**Task description:**
Go through the data line by line from the top, retyping each exactly, and end with the line that contains "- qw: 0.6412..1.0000".

**Source information:**
<<<<

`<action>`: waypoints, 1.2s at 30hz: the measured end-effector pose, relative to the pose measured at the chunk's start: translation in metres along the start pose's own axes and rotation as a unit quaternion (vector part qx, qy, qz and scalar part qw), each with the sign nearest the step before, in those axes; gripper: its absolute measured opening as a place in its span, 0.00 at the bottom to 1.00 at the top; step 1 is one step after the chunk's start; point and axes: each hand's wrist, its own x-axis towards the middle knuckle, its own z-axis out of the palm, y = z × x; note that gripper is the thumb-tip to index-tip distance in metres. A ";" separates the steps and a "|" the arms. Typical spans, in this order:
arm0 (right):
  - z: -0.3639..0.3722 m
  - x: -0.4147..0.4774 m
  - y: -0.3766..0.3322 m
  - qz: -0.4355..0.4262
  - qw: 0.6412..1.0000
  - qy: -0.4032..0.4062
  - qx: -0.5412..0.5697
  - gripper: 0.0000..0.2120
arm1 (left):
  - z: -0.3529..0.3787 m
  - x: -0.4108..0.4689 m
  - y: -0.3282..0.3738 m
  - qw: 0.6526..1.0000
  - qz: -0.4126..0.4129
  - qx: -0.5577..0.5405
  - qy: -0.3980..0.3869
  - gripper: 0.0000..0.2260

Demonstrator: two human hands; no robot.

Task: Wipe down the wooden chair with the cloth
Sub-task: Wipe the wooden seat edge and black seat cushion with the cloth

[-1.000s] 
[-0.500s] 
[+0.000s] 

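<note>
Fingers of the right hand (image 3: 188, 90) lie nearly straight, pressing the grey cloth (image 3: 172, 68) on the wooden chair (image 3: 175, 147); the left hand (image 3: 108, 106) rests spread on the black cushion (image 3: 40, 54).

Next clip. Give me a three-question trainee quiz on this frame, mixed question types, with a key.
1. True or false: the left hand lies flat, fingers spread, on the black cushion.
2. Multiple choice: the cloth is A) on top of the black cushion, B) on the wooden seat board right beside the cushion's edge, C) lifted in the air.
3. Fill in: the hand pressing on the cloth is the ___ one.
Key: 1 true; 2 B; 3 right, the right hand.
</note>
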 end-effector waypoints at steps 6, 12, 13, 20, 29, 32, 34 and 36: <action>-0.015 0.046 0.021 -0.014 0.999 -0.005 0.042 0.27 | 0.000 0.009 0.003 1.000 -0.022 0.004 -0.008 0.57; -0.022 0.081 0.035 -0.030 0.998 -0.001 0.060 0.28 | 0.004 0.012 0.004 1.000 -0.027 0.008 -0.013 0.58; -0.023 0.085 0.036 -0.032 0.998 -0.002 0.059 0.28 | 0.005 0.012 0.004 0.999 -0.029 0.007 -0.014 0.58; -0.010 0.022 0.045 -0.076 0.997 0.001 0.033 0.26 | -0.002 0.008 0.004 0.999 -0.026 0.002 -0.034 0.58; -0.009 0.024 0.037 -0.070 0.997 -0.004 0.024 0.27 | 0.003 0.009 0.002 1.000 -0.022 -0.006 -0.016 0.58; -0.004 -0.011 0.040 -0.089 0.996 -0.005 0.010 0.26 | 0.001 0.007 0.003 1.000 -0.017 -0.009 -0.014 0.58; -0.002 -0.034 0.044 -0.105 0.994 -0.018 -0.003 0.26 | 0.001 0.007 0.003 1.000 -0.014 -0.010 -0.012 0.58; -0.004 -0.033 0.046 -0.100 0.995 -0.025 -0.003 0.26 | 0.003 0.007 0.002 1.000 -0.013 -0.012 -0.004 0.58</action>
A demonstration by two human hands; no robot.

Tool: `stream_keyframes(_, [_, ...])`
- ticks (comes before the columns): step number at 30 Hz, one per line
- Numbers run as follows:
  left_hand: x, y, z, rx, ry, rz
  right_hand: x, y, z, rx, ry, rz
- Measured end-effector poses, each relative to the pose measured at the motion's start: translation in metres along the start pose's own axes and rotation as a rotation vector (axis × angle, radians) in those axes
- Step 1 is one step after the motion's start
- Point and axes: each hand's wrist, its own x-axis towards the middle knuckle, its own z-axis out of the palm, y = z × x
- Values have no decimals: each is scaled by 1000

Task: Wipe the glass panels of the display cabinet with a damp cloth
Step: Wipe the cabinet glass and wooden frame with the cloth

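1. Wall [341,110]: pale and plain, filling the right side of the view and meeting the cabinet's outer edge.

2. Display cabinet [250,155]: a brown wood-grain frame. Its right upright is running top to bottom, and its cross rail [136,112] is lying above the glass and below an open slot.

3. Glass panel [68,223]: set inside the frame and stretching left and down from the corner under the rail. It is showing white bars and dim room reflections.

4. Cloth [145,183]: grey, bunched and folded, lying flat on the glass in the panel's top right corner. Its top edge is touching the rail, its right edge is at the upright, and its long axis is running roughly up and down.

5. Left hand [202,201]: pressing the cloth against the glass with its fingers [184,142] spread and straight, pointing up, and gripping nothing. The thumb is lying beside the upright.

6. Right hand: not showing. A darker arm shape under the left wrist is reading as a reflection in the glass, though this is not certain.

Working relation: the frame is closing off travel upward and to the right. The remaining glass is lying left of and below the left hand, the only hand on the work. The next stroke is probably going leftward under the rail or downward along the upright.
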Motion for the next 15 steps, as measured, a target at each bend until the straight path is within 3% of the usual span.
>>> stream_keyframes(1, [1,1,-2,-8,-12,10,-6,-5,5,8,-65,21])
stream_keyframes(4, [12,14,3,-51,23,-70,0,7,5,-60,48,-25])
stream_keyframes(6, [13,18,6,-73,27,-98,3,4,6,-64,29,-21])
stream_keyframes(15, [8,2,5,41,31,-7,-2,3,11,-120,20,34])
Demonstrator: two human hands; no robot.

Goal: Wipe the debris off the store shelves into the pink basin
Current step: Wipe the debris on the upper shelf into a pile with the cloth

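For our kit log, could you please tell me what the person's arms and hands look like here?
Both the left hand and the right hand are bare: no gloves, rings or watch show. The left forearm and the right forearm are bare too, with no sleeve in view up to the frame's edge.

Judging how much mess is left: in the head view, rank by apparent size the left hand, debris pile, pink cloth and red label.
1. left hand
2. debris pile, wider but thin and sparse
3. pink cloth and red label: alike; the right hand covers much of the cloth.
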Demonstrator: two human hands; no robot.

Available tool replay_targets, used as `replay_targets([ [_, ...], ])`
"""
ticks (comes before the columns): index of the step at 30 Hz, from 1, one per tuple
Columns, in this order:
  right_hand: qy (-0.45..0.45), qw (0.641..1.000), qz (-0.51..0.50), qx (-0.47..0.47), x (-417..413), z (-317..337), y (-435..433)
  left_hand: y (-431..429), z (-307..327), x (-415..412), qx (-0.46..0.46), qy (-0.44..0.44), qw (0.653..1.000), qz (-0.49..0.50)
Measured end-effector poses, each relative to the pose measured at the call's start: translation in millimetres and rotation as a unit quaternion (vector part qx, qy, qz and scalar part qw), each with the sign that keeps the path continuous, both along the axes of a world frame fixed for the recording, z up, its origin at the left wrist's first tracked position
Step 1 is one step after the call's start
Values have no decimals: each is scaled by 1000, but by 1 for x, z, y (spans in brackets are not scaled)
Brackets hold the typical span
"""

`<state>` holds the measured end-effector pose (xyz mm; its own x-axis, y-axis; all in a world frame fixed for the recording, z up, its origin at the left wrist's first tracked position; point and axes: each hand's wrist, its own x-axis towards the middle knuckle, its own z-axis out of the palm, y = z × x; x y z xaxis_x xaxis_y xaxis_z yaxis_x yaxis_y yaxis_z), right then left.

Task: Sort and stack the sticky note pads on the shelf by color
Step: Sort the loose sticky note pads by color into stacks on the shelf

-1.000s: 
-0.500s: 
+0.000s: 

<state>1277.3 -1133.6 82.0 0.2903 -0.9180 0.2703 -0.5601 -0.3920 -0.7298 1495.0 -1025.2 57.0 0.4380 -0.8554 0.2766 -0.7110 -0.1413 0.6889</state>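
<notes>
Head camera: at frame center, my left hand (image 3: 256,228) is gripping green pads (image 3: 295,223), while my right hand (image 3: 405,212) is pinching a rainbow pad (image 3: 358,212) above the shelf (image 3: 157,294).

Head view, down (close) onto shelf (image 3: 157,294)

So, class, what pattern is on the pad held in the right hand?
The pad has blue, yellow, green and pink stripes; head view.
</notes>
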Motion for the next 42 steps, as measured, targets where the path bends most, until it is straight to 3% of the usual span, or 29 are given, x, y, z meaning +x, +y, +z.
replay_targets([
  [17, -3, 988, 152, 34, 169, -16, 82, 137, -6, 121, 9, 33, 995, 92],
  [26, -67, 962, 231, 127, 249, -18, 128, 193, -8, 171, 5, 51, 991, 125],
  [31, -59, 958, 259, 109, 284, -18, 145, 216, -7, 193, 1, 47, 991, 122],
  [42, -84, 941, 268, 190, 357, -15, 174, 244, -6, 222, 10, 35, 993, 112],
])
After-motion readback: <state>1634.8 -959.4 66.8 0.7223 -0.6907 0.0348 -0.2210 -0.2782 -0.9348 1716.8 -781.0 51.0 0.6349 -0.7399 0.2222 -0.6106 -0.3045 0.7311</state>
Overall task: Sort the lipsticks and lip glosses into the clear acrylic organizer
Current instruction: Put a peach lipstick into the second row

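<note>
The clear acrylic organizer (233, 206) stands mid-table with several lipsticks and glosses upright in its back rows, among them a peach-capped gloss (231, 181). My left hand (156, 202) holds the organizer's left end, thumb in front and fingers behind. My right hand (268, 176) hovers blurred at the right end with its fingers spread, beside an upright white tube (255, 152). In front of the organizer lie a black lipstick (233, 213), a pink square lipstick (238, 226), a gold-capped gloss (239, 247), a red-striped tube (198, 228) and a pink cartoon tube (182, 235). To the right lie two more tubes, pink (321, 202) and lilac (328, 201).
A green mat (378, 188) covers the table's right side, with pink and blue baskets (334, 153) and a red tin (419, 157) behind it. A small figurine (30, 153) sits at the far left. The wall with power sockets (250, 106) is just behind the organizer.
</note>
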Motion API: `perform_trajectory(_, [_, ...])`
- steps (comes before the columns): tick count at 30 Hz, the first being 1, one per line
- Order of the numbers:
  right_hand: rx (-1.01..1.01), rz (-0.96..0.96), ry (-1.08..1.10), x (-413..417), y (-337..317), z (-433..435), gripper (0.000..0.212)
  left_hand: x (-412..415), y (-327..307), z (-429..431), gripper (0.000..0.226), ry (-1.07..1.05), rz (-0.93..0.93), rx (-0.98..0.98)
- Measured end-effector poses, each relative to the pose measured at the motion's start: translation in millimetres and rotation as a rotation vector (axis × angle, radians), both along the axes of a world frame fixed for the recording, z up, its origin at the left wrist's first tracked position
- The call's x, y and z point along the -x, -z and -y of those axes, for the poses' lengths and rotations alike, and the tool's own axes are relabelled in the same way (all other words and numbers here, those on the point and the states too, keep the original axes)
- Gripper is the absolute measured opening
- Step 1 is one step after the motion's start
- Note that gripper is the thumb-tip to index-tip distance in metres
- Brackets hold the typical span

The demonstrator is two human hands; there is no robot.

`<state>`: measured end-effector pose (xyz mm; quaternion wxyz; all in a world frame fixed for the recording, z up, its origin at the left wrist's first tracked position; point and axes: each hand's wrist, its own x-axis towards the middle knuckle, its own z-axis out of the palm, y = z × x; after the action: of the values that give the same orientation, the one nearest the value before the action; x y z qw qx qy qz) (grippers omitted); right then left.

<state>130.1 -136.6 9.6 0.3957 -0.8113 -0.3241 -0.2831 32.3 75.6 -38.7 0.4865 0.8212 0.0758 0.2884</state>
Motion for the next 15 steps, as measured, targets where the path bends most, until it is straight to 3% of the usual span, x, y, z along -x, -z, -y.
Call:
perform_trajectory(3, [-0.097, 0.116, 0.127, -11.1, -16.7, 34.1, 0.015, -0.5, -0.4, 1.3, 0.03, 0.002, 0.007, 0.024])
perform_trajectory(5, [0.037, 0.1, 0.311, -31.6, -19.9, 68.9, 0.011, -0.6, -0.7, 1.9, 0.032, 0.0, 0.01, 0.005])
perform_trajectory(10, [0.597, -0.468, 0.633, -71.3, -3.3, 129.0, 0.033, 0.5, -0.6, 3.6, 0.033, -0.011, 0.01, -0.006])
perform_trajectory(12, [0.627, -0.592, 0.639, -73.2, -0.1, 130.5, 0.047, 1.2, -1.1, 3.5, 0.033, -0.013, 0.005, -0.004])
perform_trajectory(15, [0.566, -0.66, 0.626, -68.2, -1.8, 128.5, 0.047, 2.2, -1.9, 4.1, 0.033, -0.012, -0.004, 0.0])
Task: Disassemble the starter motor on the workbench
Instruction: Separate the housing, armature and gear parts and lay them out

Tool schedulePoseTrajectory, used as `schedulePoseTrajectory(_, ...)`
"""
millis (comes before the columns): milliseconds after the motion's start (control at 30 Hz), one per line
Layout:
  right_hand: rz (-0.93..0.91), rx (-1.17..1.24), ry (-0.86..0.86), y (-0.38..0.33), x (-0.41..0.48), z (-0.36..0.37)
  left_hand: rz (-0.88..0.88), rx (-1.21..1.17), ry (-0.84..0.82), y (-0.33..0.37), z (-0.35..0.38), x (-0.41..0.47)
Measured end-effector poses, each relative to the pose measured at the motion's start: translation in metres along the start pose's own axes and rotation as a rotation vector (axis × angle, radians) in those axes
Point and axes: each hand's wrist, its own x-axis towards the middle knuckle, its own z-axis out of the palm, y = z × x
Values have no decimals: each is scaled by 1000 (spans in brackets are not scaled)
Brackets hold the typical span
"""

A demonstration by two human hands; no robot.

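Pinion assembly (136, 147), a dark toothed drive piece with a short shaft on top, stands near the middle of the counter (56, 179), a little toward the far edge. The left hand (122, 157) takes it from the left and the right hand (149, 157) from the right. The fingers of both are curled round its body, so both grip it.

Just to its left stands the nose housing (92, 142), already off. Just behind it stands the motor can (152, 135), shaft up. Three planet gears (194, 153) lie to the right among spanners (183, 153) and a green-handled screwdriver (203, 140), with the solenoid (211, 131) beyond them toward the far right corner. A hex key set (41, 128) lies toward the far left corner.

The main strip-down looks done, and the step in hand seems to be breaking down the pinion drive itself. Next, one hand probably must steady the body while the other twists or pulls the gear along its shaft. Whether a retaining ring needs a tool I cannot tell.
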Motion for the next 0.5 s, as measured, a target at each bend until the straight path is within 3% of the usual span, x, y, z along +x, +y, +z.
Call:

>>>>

**Answer space:**
`<action>`: waypoints, 1.2s at 30hz: the measured end-effector pose, relative to the pose measured at the chunk's start: translation in metres along the start pose's own axes and rotation as a unit quaternion (vector part qx, qy, qz and scalar part qw), each with the sign nearest the step before, in those axes; gripper: its absolute measured opening as a place in its span, 0.00 at the bottom to 1.00 at the top; step 1 is one step after the chunk's start; point and axes: each hand's wrist, its own x-axis towards the middle knuckle, its own z-axis out of the palm, y = z × x; note that gripper is the thumb-tip to index-tip distance in metres. A ";" separates the steps and a "|" the arms. Typical spans, in this order:
arm0 (right):
  - z: -0.3639..0.3722 m
  - x: -0.4147..0.4774 m
  - y: -0.3766..0.3322 m
  - qz: -0.4355..0.4262
  - qw: 0.6412..1.0000

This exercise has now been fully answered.